Essentially, the report takes the dataset as input, computes the aggregations and applies noise according to differential privacy and outputs an HTML file with a DP Mobility Report.

Figure 2: High level scheme of the creation of a DP Mobility Report High level scheme of the creation of a DP Mobility Report

Input data

The input data format is expected as follows: a pandas DataFrame with the columns user id (uid), trip id (tid), timestamp (datetime), latitude (lat), and longitude (lng). Only staypoints, i.e., start and destination, are considered. If the dataset set also contains waypoints for a trip, they will not be evaluated in the report.

Additionally, a tessellation is expected as a geopandas GeoDataFrame. This can either be custom defined, like administrative boundaries, or regular grids.

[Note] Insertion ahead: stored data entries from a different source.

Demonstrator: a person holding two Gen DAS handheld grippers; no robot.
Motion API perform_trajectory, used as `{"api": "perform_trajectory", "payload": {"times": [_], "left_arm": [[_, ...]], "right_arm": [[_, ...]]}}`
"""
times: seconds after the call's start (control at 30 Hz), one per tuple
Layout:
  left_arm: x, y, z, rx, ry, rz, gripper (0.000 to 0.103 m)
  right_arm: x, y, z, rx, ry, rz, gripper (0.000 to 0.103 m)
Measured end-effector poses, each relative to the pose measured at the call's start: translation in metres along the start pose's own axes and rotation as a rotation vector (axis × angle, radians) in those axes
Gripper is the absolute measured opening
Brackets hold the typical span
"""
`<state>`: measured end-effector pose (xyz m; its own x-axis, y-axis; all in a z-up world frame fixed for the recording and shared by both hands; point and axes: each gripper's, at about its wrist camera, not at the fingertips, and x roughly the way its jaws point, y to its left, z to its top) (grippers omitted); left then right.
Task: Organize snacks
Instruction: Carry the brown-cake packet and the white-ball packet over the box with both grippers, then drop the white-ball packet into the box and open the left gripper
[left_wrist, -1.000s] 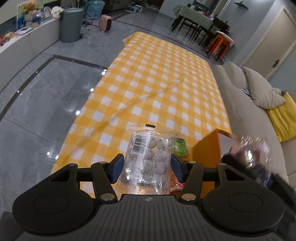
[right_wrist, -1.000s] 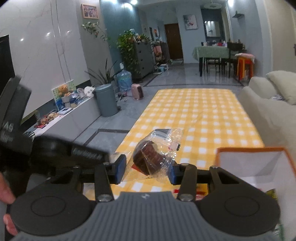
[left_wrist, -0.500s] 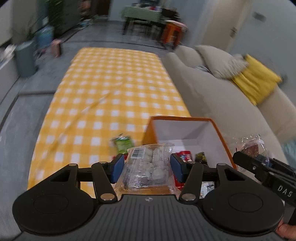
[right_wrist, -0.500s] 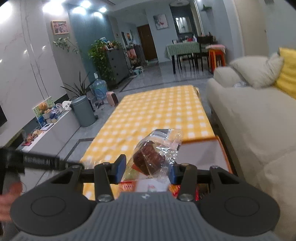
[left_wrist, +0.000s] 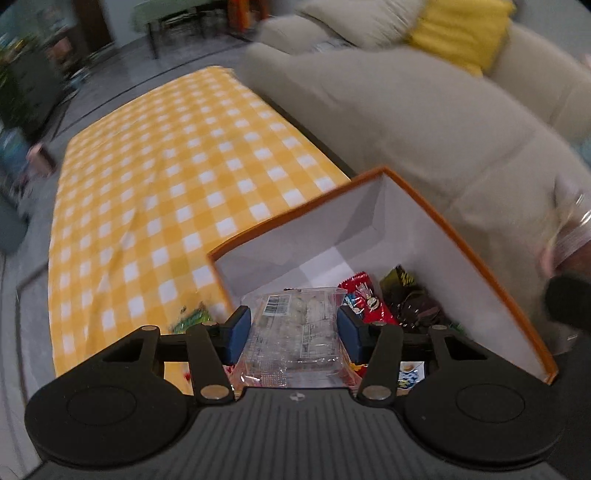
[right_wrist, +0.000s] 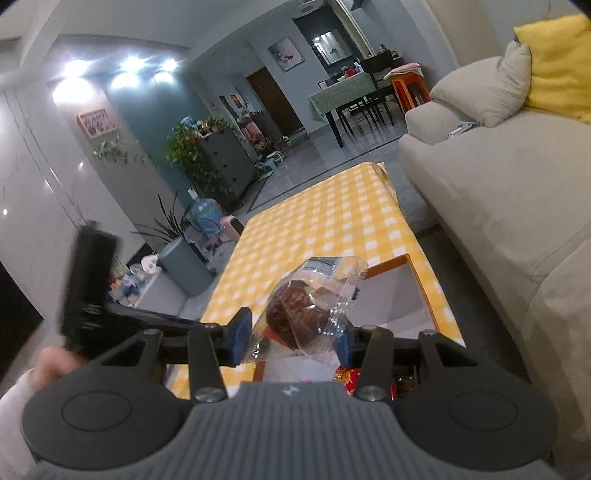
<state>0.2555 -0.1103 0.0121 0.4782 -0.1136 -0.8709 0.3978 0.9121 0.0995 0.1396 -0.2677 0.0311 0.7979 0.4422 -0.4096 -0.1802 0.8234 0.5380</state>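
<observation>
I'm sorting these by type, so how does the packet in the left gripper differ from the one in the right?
The left packet is flat, holding many small pale round pieces; the right packet is bulgy, holding one dark brown piece. The left packet hangs over the open orange box; the right packet sits higher, near its edge. Both are clear plastic with a barcode.

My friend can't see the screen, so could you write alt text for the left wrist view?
A black claw, its jaws closing, grips a clear packet of pale round snacks over an open orange box that already holds a red packet and a dark one. The box sits on a yellow checked cloth beside a beige sofa.
</observation>
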Motion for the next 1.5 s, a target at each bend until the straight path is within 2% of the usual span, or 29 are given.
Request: {"api": "perform_trajectory", "payload": {"times": [0.17,0.3,0.47,0.67,0.77,0.9,0.97,1.0,1.2,1.27,1.4,1.43,1.47,1.5], "left_arm": [[0.034,-0.021,0.015,0.201,0.055,0.001,0.058],[0.057,-0.029,0.021,0.343,0.063,-0.046,0.058],[0.091,-0.029,0.031,0.447,0.073,-0.129,0.058],[0.119,-0.022,0.029,0.594,0.107,-0.156,0.058],[0.121,-0.021,0.025,0.668,0.091,-0.179,0.059],[0.133,-0.026,0.018,0.771,0.151,-0.137,0.059],[0.139,-0.027,0.008,0.841,0.144,-0.061,0.063],[0.138,-0.028,0.005,0.855,0.135,-0.055,0.063],[0.123,-0.022,-0.002,0.841,0.106,0.016,0.073],[0.113,-0.014,-0.001,0.787,0.111,0.008,0.076],[0.081,0.011,0.006,0.586,0.06,0.001,0.08],[0.072,0.017,0.007,0.514,0.048,0.022,0.083],[0.064,0.022,0.008,0.411,0.074,0.099,0.084],[0.058,0.027,0.008,0.337,0.087,0.131,0.084]], "right_arm": [[-0.006,-0.013,0.006,0.027,-0.025,0.008,0.046],[-0.007,-0.02,0.008,0.039,-0.028,0.003,0.046],[0.008,-0.027,0.008,0.066,0.008,0.014,0.046],[0.034,-0.028,0.003,0.053,0.09,-0.011,0.041],[0.041,-0.033,0.002,0.075,0.102,-0.025,0.041],[0.049,-0.038,0.0,0.09,0.125,-0.053,0.041],[0.049,-0.038,-0.002,0.092,0.131,-0.062,0.041],[0.05,-0.038,-0.001,0.092,0.133,-0.063,0.041],[0.049,-0.036,0.001,0.088,0.128,-0.072,0.042],[0.049,-0.037,0.0,0.09,0.132,-0.079,0.042],[0.048,-0.036,0.001,0.088,0.133,-0.092,0.042],[0.048,-0.036,0.001,0.087,0.134,-0.095,0.042],[0.048,-0.035,0.002,0.086,0.136,-0.1,0.042],[0.048,-0.034,0.003,0.086,0.141,-0.111,0.043]]}}
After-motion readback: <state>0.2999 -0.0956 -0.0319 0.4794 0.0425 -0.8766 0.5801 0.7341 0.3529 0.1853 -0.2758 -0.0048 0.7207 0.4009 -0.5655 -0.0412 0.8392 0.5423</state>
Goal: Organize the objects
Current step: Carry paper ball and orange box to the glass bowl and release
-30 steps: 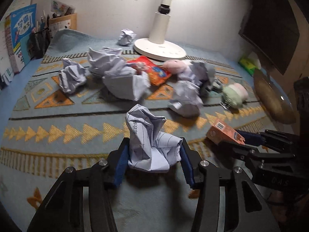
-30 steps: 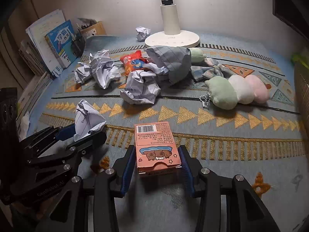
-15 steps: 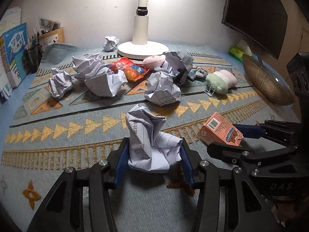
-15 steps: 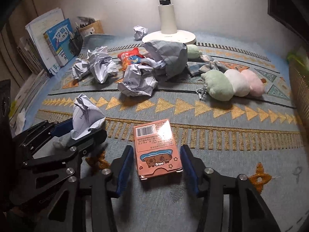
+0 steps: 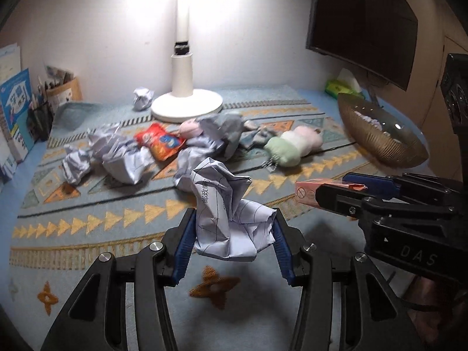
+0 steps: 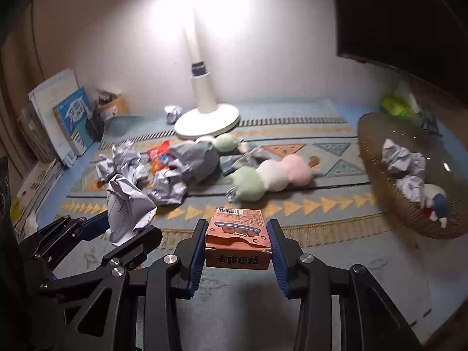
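Paper ball (image 5: 231,219) and box (image 6: 237,241) are sitting clamped in my left claw (image 5: 231,244) and right claw (image 6: 237,251), whose jaws have just been closing, so I am keeping both level toward the basket (image 6: 377,172).

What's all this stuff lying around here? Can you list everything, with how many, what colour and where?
crumpled paper ball: one, white, held in the left gripper
small box: one, orange-pink, held in the right gripper
loose paper balls: several, white, on the rug
snack packet: one, red, among the papers
plush toy: one, green, white and pink, mid-rug
basket: one, brown, right side, holding paper balls
lamp base: one, white, by the wall
books: several, left wall
rug: one, blue with yellow triangles
left gripper: black, blue pads
right gripper: black, blue pads
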Demonstrator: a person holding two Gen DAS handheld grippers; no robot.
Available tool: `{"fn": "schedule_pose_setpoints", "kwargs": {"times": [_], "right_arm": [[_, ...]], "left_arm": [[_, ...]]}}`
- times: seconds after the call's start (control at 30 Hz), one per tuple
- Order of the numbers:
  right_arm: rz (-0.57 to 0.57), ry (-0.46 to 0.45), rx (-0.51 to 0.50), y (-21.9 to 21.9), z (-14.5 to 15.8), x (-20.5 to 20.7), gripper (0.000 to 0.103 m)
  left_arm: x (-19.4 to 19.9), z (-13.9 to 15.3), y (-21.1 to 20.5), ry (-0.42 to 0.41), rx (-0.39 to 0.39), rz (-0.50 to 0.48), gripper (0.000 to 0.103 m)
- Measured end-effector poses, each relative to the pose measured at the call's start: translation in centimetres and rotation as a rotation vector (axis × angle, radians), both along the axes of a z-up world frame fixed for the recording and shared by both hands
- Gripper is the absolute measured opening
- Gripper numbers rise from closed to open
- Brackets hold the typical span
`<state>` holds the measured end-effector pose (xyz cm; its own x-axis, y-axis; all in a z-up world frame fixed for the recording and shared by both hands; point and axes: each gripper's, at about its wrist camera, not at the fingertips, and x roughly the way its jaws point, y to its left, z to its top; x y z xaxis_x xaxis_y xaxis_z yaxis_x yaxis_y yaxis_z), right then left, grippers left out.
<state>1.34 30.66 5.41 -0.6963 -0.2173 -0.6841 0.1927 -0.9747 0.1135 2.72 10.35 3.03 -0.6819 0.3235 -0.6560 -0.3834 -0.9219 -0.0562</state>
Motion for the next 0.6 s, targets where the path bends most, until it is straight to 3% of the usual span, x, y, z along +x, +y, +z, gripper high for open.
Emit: {"fn": "schedule_pose_setpoints", "kwargs": {"times": [0.2,0.33,0.6], "right_arm": [[-0.139,0.128,-0.052,7.6,4.7,1.5,0.039],[-0.273,0.206,-0.095,13.5,7.8,2.4,0.039],[-0.437,0.247,-0.168,22.0,10.7,1.1,0.04]], "left_arm": [[1.0,4.3,5.0,0.106,0.057,-0.069,0.046],[0.2,6.9,8.3,0.103,0.125,-0.141,0.046],[-2.4,9.8,16.9,0.143,0.176,-0.246,0.046]]}}
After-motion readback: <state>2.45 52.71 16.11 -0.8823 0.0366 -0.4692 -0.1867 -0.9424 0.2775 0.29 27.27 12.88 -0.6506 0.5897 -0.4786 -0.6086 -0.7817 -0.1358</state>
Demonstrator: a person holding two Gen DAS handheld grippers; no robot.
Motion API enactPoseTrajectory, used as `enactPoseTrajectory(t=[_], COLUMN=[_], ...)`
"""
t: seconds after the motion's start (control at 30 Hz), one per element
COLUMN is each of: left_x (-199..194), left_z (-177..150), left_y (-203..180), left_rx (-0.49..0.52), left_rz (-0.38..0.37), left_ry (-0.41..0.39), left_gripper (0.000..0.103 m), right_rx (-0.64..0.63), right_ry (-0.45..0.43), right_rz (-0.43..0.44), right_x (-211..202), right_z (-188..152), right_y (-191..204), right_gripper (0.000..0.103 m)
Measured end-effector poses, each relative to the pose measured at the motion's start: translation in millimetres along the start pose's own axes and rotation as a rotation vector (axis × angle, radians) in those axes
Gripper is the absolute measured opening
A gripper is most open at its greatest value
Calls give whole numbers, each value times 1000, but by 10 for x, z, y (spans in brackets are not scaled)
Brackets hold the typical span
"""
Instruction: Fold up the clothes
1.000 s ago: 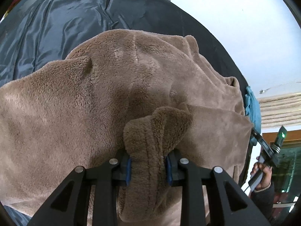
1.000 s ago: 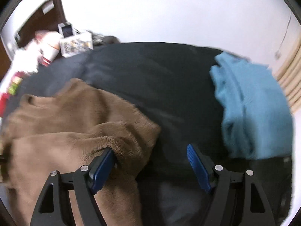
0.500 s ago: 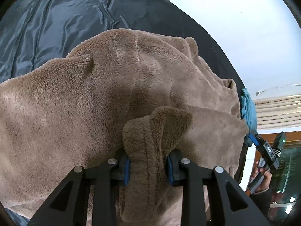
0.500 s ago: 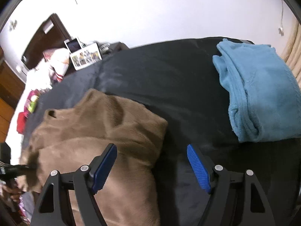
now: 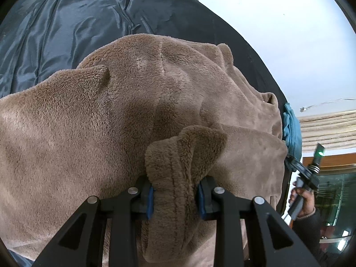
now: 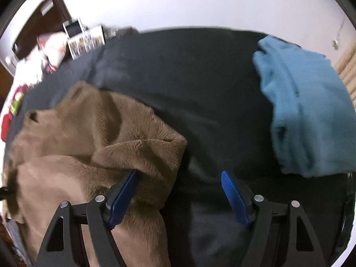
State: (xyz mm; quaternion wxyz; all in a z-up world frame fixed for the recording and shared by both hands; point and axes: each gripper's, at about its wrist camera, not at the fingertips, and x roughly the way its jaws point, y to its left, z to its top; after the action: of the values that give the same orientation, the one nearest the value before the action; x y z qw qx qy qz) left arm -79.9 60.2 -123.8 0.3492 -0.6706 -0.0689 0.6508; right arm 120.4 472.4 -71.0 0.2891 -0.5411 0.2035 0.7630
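Observation:
A brown fleece garment (image 5: pixel 111 115) lies bunched on a dark sheet (image 5: pixel 66 22). My left gripper (image 5: pixel 175 198) is shut on a thick fold of the garment's edge, and the fabric hangs over the jaws. In the right wrist view the same garment (image 6: pixel 89 133) lies at the left. My right gripper (image 6: pixel 180 191) is open, its left finger (image 6: pixel 122 193) tucked against a corner fold of the garment, its right finger over the bare sheet (image 6: pixel 189 77). The right gripper also shows at the far right of the left wrist view (image 5: pixel 304 173), held in a hand.
A folded blue fleece garment (image 6: pixel 307 115) lies at the right of the bed, seen as a sliver in the left wrist view (image 5: pixel 291 131). Photo cards (image 6: pixel 86 40) and a pink-white bundle (image 6: pixel 51 51) sit at the far left edge. A white wall stands behind.
My right gripper has moved down and back toward the brown garment's corner, its left finger now against the fold. My left gripper holds its fold unchanged.

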Motion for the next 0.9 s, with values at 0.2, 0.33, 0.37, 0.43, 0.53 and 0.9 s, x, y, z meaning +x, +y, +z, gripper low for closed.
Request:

Figure 3: Example input mobility data Example input mobility data Figure 4: High level scheme of the creation of a DP Mobility Report Example input tessellation (Source: Geoportal Berlin)

Code example

After installing the dp_mobility_report, the dataset (df) and tessellation need to be provided as input parameters for the DpMobilityReport class. To provide differential privacy, the privacy_budget can be set accordingly.

With the report.to_file() function, the report is created as HTML and stored at the given path.

import pandas as pd
import geopandas as gpd
from dp_mobility_report import DpMobilityReport
 
df = pd.read_csv("input.csv")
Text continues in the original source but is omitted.